■ What the task requires: Could you repeat the data word for word while skipping the pictures?

________

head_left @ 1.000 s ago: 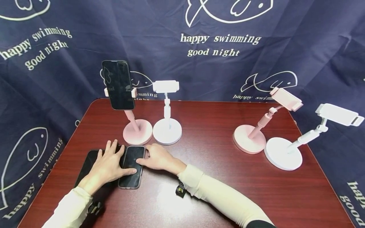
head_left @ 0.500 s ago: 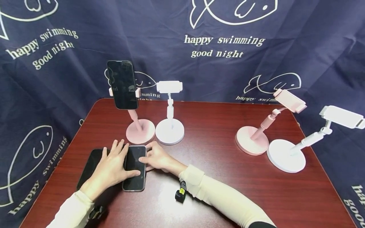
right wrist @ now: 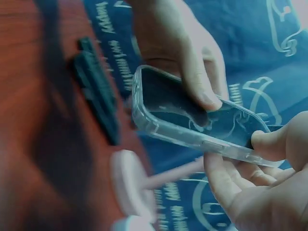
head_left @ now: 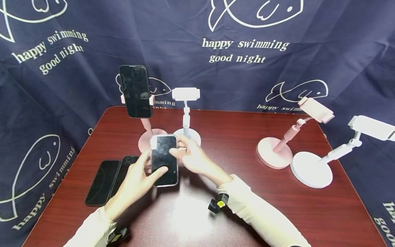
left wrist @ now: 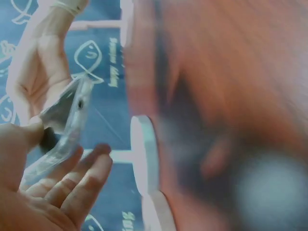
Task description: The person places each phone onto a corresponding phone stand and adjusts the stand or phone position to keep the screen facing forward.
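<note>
I have cased phone (head_left: 162, 152) lifted off tabletop (head_left: 228, 144), just nearer than left stands. Left hand (head_left: 137, 178) grips its left edge, right hand (head_left: 195, 156) its right edge, thumbs over screen. Even squeeze on both edges suits; clear case may prove slick. Watch two flat phones (head_left: 103, 183) at left, then loaded pink stand (head_left: 145, 141) and white stand (head_left: 186, 118) close beyond. Widest gap: rightward, before right pair of stands (head_left: 274, 152).
</note>
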The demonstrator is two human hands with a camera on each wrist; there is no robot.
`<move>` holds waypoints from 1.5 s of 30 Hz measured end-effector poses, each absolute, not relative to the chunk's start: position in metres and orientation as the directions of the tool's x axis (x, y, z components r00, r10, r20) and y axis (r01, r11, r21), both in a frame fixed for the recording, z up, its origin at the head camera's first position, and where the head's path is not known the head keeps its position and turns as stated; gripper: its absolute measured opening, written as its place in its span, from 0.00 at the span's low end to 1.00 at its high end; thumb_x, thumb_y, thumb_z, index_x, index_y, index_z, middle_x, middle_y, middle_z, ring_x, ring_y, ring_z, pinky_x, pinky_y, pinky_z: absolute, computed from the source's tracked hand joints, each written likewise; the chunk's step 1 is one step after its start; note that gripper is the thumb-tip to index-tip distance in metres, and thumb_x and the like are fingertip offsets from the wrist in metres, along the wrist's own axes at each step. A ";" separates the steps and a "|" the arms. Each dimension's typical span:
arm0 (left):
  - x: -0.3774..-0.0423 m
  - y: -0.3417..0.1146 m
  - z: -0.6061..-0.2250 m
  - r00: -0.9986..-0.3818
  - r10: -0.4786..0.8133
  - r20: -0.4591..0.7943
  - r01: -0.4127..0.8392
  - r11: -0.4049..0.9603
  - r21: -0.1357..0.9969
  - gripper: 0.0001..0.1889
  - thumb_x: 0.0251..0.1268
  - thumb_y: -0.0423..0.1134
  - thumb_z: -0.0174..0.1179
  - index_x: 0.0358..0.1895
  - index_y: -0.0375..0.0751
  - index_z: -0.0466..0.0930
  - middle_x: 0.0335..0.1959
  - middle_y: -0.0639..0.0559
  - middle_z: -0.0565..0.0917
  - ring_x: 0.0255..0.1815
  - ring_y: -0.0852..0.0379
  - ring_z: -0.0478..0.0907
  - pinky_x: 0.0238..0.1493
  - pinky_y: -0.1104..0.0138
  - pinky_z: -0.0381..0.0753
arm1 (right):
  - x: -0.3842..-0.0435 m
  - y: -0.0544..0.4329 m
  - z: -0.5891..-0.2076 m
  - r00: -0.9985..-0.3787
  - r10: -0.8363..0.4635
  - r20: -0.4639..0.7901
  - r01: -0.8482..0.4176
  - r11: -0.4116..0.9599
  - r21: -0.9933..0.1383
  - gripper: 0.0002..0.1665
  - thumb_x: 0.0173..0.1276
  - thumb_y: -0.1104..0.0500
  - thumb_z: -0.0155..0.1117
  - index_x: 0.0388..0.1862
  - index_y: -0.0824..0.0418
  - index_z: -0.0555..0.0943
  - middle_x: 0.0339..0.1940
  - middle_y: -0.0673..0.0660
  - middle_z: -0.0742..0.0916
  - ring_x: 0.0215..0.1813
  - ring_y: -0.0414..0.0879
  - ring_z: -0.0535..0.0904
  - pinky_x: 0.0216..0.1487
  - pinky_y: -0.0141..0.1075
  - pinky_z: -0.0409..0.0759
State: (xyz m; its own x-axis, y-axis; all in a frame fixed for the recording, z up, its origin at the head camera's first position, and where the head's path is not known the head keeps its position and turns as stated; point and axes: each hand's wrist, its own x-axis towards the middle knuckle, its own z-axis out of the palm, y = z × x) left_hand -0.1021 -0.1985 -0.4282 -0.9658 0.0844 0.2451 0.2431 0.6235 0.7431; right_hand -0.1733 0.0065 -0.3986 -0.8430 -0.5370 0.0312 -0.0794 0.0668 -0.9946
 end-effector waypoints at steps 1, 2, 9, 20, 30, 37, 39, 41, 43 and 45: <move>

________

■ Expected answer:
head_left @ 1.000 s ago: 
head_left @ 0.500 s ago: 
right wrist @ now: 
head_left @ now: 
left wrist @ now: 
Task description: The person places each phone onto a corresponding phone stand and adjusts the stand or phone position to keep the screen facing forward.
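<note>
I have cased phone (head_left: 162, 152) lifted off tabletop (head_left: 228, 144), just nearer than left stands. Left hand (head_left: 137, 178) grips its left edge, right hand (head_left: 195, 156) its right edge, thumbs over screen. Even squeeze on both edges suits; clear case may prove slick. Watch two flat phones (head_left: 103, 183) at left, then loaded pink stand (head_left: 145, 141) and white stand (head_left: 186, 118) close beyond. Widest gap: rightward, before right pair of stands (head_left: 274, 152).
</note>
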The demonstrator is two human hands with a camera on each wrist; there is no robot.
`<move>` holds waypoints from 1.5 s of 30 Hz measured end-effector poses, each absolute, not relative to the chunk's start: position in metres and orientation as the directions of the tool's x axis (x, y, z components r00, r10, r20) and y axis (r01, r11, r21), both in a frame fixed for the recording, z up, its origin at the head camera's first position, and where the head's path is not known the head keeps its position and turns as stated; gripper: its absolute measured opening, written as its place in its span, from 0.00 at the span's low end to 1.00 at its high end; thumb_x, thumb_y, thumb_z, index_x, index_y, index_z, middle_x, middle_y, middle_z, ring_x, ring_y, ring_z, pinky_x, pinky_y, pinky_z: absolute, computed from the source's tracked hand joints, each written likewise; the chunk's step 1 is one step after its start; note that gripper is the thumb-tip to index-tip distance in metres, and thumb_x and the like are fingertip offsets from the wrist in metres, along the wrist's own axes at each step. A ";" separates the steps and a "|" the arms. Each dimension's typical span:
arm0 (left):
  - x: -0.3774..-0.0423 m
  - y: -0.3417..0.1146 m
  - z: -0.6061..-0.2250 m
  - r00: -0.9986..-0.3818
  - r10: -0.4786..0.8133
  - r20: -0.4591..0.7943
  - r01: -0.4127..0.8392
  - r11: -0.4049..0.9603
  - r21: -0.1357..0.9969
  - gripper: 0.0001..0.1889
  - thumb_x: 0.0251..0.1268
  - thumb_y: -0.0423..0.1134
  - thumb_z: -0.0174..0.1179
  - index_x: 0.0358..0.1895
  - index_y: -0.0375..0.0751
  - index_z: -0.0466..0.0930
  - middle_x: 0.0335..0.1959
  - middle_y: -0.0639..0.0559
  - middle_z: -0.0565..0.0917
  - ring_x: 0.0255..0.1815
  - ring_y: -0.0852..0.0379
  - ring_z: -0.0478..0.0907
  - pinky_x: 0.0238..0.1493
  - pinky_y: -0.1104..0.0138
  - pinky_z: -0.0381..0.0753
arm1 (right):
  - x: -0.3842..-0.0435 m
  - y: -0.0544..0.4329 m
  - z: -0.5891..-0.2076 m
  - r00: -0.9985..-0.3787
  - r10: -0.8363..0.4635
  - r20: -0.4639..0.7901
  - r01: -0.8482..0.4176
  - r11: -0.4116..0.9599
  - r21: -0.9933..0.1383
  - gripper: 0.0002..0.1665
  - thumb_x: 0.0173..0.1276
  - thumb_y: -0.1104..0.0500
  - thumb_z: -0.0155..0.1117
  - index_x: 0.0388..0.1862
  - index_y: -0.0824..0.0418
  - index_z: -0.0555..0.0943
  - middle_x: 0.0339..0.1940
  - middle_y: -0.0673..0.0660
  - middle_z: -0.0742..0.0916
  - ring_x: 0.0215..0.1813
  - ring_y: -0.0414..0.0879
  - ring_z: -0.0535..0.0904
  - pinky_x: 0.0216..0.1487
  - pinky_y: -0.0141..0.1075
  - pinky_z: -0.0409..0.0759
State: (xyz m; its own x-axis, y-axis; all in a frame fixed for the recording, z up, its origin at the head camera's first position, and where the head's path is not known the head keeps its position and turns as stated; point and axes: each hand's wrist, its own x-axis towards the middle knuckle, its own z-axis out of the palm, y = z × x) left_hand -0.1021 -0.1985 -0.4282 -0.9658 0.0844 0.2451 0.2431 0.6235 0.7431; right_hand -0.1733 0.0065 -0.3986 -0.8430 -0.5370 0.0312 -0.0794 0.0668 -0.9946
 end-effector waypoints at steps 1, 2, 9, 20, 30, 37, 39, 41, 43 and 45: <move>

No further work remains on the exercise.